One-command Spark install

Run this on the DGX Spark. HF_TOKEN is only required if the model repo is private or not already cached on the machine.

bash

HF_TOKEN=... bash -lc 'set -euo pipefail; cd /home/sero/spark; rm -rf deepseek-v4-flash-spark-200k; git clone https://github.com/0xSero/deepseek-v4-flash-spark-200k.git; cd deepseek-v4-flash-spark-200k; ./install.sh --profile k144-nospec-200k --launch'

Do not commit tokens into the repo or a model card. Pass them only through the environment for the one command above.

Exact working profile

The profile lives at configs/k144-nospec-200k.env in the GitHub repo.

bash

MODEL_REPO=0xSero/DeepSeek-V4-Flash-162B-codex-K144-REAP
MODEL_REVISION=d663e8fb16809f6619000648b187b257249ed824
SERVED_MODEL_NAME=deepseek-v4-flash-k144-g27-cutlass451
CONTEXT_LENGTH=200000
KV_CACHE_MEMORY_BYTES=14G
MAX_NUM_BATCHED_TOKENS=8192
MAX_NUM_SEQS=1
GPU_MEMORY_UTILIZATION=0.88
WATCHDOG_MIN_AVAILABLE_KB=8388608
KV_CACHE_DTYPE=fp8
ENFORCE_EAGER=0
THINKING=false
SPECULATIVE_CONFIG=
VLLM_ENABLE_DEEPSEEK_V4_SPARSE_MLA_WARMUP=0
VLLM_TRITON_MLA_SPARSE_ALLOW_CUDAGRAPH=1

The launcher enables DeepSeek V4 tokenizer, reasoning parser, tool-call parser, prefix caching, FP8 KV, and CUDA graphs. Do not add --enforce-eager; this profile was validated with CUDA graph capture enabled.

Docker runtime

The registry target is:

text

ghcr.io/0xsero/deepseek-v4-flash-spark-vllm:cutlass451-g27

The image lineage is the DGX Spark DeepSeek V4 vLLM build vllm-node-dsv4:latest with vLLM 0.1.dev17016+g27fd665bd.d20260526 and nvidia-cutlass-dsl[cu13]==4.5.1. The installer tags the pulled image as vllm-node-dsv4-cutlass451:latest.

The exact image validated on spark-2822 is:

text

vllm-node-dsv4-cutlass451:latest
sha256:5df60ebb9c10dfb86d5946cae8244adfe65a7fd405401bd542ecf22d5c497a4a

If GHCR anonymous manifest access returns denied, the image has not been package-published yet. In that case the installer uses the already-cached local image or builds vllm-node-dsv4-cutlass451:latest from a local vllm-node-dsv4:latest base.

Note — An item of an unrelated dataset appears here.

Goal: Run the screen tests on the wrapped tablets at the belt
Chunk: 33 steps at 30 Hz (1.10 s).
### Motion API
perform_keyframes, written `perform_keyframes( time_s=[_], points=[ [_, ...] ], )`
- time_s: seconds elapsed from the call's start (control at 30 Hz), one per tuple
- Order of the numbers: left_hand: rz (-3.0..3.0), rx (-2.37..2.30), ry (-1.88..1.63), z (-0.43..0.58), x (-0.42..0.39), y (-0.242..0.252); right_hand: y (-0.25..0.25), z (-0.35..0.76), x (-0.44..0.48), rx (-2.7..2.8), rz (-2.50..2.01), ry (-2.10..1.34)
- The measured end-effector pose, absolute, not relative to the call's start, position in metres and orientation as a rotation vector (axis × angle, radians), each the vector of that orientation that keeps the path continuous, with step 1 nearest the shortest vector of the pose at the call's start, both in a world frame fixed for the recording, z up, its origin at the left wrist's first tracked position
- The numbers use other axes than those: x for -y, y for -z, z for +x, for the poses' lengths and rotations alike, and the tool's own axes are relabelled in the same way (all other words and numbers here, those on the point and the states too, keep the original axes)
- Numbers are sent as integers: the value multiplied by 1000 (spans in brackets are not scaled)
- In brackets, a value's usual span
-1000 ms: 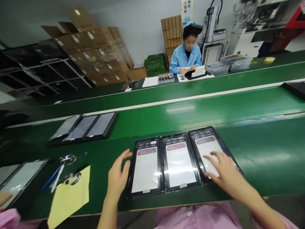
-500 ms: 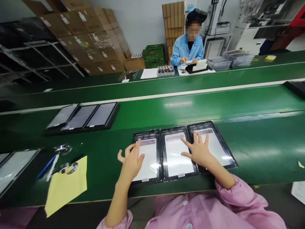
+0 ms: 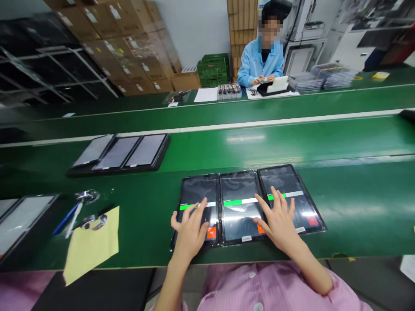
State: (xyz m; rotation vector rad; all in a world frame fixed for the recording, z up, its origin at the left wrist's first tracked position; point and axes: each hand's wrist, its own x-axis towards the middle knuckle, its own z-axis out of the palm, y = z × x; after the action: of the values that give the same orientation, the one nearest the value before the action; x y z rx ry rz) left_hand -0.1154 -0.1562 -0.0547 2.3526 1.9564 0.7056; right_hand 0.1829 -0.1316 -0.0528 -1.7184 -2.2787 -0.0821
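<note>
In the head view, we see three tablets lying side by side on the green workbench (image 3: pixel 363 203): the left tablet (image 3: pixel 198 186) at six o'clock, the middle tablet (image 3: pixel 238 218) at five and the right tablet (image 3: pixel 301 205) at four. Half a second ago we saw white pages under mauve banners; now their screens are dark, each crossed by a green-and-white bar, with orange-red buttons low down. Our left hand (image 3: pixel 189 231), just past six o'clock, has dropped from the left tablet's banner to mid-screen, fingers spread, gripping nothing. Our right hand (image 3: pixel 279 220), at four, spans the middle and right tablets, likewise splayed and without a grip; we cannot tell whether any fingertips touch glass. The yellow paper sheet (image 3: pixel 94 250) at eight o'clock lies as before, as does the black tray (image 3: pixel 82 171) of tablets at nine.
</note>
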Motion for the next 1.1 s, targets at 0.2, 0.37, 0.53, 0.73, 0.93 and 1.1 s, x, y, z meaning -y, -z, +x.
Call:
perform_keyframes(
  time_s=[0.2,0.37,0.53,0.73,0.93,1.1],
  points=[
    [2189,-2169,-1001,-131,170,60,54,173,129,2296,-1756,66],
    [2038,-2336,-975,-145,182,72,51,198,124,2275,-1798,96],
    [1949,-2440,-937,-155,189,73,51,254,122,2043,-2042,145],
    [1961,-2408,-916,-159,183,68,64,306,125,1916,-2086,-21],
    [2108,-2148,-535,-160,124,44,77,341,69,1476,-1635,-753],
    [2326,-1834,-175,-134,43,15,93,335,43,1208,-1439,-1105]
  ],
)
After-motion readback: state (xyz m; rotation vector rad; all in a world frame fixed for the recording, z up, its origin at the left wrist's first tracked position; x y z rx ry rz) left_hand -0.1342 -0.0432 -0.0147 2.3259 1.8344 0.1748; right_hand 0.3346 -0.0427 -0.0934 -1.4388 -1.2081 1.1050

The repo also carries the runtime patcher used during validation. It applies the nonstandard REAP expert-count router fallback, MXFP4 memory hygiene, optional cute-dsl override hook, and a FlashInfer CUDA IPC libcudart fix. It does not modify model weights.

Validation

Validation was run on spark-2822, a single DGX Spark / GB10 / SM121 machine, on May 27 2026.

text

run_dir: /home/sero/spark/benchmarks/deepseek-reap/single-server-sweep/k144-nospec-200k-mnbt8192-20260527T190139Z
prompt_tokens: 186,390
TTFT: 345.834 s
prefill: 538.958 tok/s
decode: 13.899 tok/s
needle_retained: true

Task coverage at 200K included smoke, ASCII, Unicode, Mermaid, code explanation, religion/philosophy prompts, tool-call fidelity, and a long-needle retrieval test. The 200K sweep completed and retained the needle, but the watchdog logged a low-memory kill at final teardown near the 8 GiB threshold. Treat this as proof that K144 can serve 200K on one Spark, not as the most comfortable always-on daemon profile.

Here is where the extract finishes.